Global Submission Manager

Role Summary

The Global Submission Manager applies global expertise in managing all submission types for the GRA portfolio, from standard to complex. Represent GRO on Global Regulatory Teams (GRTs) for assigned products, per the GRA Blue Print model, to provide key input into development plans. Responsible for operational submission planning and associated decision making for assigned products/submissions, prioritizing workload and negotiating timelines with key stakeholders.

Partners closely with Publishers/Submission Associates to execute the preparation of submissions according to plan. For Global Simultaneous Submissions (GSS), collaborates in an agile model with the Submission Lead and global colleagues to provide regional expertise and execute global filing plans.

• Applies project management skills and regulatory knowledge for global submission types, from standard to complex.
• Applies expert understanding on all dossier formats, standards, navigation and lifecycle management, eCTD, and ICH.
• Represents GRO Global Submissions Management on Global Regulatory Teams (GRTs) for assigned development and marketed products portfolio, per the GRA Blue Print model.
• Represents GRO Global Submissions Management on Submission Task Force (STF) meetings for major/complex submission filings and collaborates with regulatory focal points on the ops-specific details of lifecycle submissions.
• Leads discussions with stakeholders and submission task force teams on electronic guidance issues to ensure understanding of electronic submission requirements from a cross-functional perspective, supporting successful submissions. Manages submission component receipt and adherence to submission preparation completion.
• Directs publishing activities for the portfolio to ensure high quality and timely submission delivery aligned to Sanofi and Health Authority standards.
• Partners with Submission Leads and global colleagues to deliver high quality and timely Global Simultaneous Submissions (GSS) filing plans, providing regional expertise.
• Acts as Subject Matter Expert (SME) in audits/inspections, special projects and issue resolution for regional activities.
• Interacts with GRA and Digital functions as SME for current processes/data/technologies, and evaluates and implements new/emerging technologies and requirements.
• May be assigned supervisory responsibilities.

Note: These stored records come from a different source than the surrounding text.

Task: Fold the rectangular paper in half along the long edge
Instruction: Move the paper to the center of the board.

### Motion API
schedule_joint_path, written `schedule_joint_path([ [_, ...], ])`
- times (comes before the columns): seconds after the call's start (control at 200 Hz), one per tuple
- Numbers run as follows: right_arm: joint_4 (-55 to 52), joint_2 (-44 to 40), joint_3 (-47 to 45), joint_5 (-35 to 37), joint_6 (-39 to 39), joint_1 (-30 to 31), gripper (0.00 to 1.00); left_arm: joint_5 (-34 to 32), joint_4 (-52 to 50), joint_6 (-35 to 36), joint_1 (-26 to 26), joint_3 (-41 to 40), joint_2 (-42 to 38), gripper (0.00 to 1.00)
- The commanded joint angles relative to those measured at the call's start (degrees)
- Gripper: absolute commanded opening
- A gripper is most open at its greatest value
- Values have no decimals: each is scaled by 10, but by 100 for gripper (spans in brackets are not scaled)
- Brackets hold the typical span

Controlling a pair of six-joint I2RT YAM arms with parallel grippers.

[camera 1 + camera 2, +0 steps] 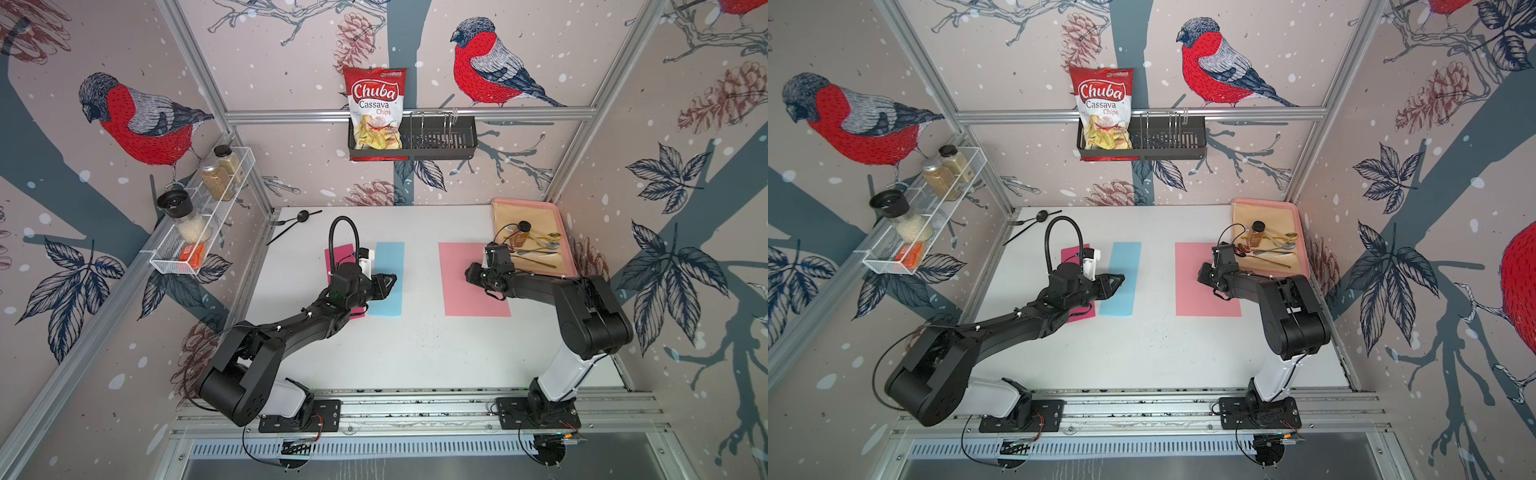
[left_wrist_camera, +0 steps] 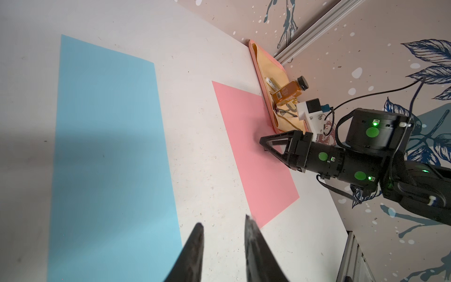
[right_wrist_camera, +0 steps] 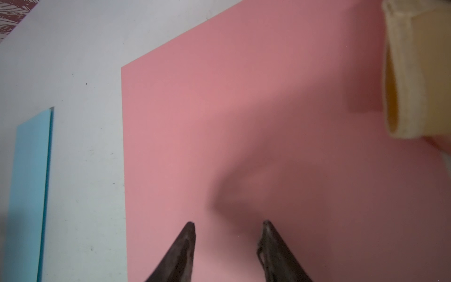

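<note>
Tabletop cell holding three paper sheets, a magenta sheet (image 1: pixel 338 253), a blue sheet (image 1: pixel 389 264) and a pink sheet (image 1: pixel 459 266); two robot arms, left arm (image 1: pixel 291 328) and right arm (image 1: pixel 582 309); three jars (image 1: pixel 216 179); one chip bag (image 1: pixel 376 104); one tray (image 1: pixel 538 218); one bottle (image 1: pixel 521 235).

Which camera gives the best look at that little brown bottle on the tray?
The left wrist view: the bottle appears large, cap and label clear. Both top views show it tiny; the right wrist view misses it.
</note>
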Motion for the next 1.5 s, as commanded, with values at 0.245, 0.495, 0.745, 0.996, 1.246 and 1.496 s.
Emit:
schedule_joint_path([
  [0.245, -55, 17, 10, -28, 8, 69, 46, -3, 16, -4, 1, 0, -7, 31],
  [0.495, -38, 16, -7, -24, 38, 115, 46, 0, 34, -11, 1, -18, -7, 32],
  [0.745, -37, -34, -6, -41, 33, 123, 54, 2, 31, -9, 1, -10, 22, 32],
  [0.996, -87, -145, 4, -54, 7, 50, 59, 31, -7, 4, -4, 81, 162, 0],
  [1.246, -128, -161, -39, -44, -13, -29, 59, 12, -88, 25, -52, 195, 271, 0],
  [1.496, -98, -151, -77, -79, -9, -36, 64, -27, -138, 32, -69, 236, 306, 0],
])
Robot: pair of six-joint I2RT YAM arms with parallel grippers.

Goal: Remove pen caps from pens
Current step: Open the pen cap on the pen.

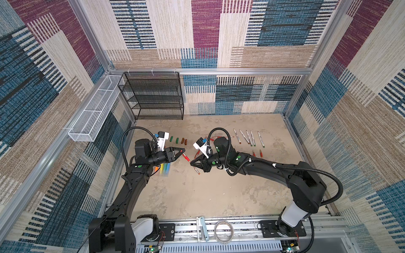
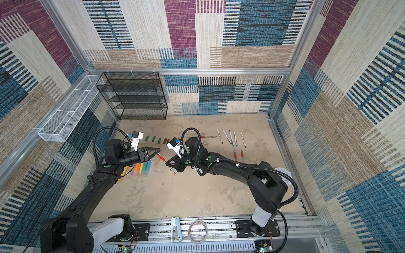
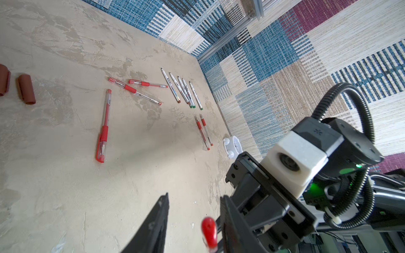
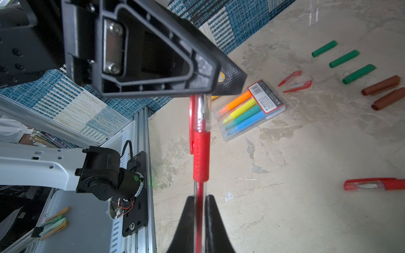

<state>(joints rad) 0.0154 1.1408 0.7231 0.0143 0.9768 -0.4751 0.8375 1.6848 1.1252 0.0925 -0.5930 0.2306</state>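
Pinched between the right gripper's point(image 4: 199, 198) black fingers point(image 4: 187, 221), which are closed tight on its clear barrel, a red gel pen point(image 4: 201, 153) spans the gap between the two arms above the beige table point(image 1: 197, 197). Its red cap point(image 3: 209, 232) is on and sits between the jaws of the left gripper point(image 1: 182, 151). Those jaws stand partly apart: in the left wrist view one finger point(image 3: 157, 221) is clear of the cap, so no grip shows. On the table lie a clear pack of highlighters point(image 4: 252, 109), three green caps point(image 4: 344, 58), two brown caps point(image 4: 380, 85), two slim red caps point(image 4: 290, 78), three capped red pens point(image 3: 104, 131) and five white-barrelled pens point(image 3: 173, 91).
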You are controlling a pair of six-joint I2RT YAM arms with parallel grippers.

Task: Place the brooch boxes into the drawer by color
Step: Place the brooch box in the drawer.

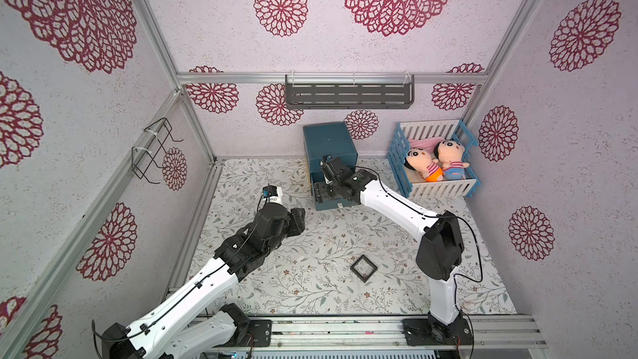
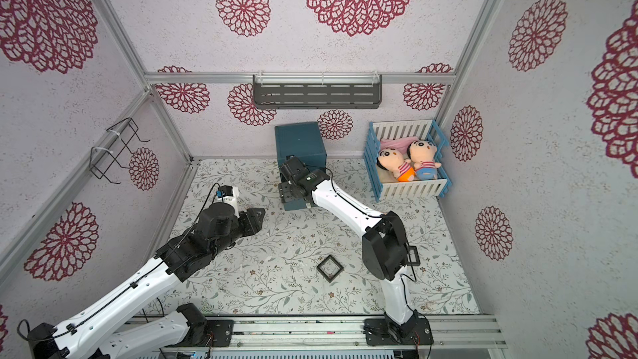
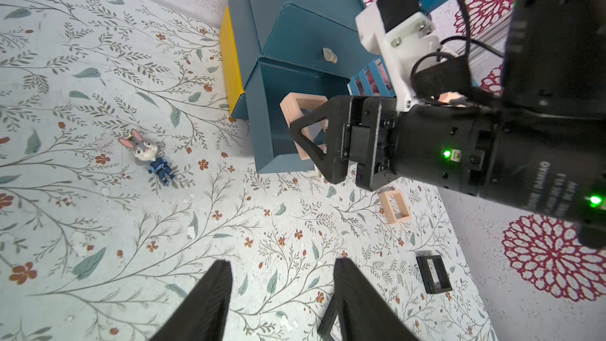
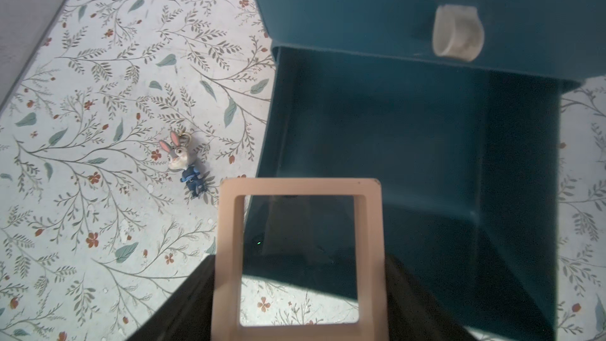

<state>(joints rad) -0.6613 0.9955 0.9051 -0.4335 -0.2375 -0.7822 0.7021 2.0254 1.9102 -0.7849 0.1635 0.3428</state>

• Bachelor’s degree, or equivalent, in regulatory affairs, the sciences, or related areas of study.
• Minimum 5+ years of experience in the pharmaceutical industry, with direct regulatory affairs experience.
• High degree of knowledge regarding the dossier assembly/production process and the structural organization, standards and requirements of regulatory dossiers.
• Working knowledge of drug laws, regulations and guidelines.
• Ability to work across cultures.

• Expert knowledge of global submission standards and specifications.
• Strong understanding of global regulatory requirements, submission processes and the drug development process.
• Experience in planning, coordinating and managing different stages of submission development.
• Expertise in the eCTD process, document management environments/systems, publishing tools and submission software.
• Ability to learn quickly and adapt to new technologies/environments.
• Self-starter with proactive, agile approach.
• Demonstrated leadership, with negotiating and influencing skills.
• Ability to lead complex projects and timelines in a matrix team environment.
• Ability to identify critical issues and propose creative and achievable solutions. Strong attention to detail and accuracy.
• Excellent verbal and written communication skills; ability to communicate effectively at multiple levels in the organization.
• Ability to cultivate internal and external relationships.
• Applicable knowledge of the drug development process.
• Proficiency in eCTD publishing tools, RIM systems, MS Windows environment and MS Office with Adobe Acrobat.

• Bachelor’s degree, or equivalent, in regulatory affairs, the sciences, or related areas of study.

• Strong command of the English language, both spoken and written.
• Ability to operate with agility in a dynamic global environment.
• Ability to maintain discretion and confidentiality about sensitive data.
• Ability to communicate and collaborate on many levels, including issue escalation to leadership.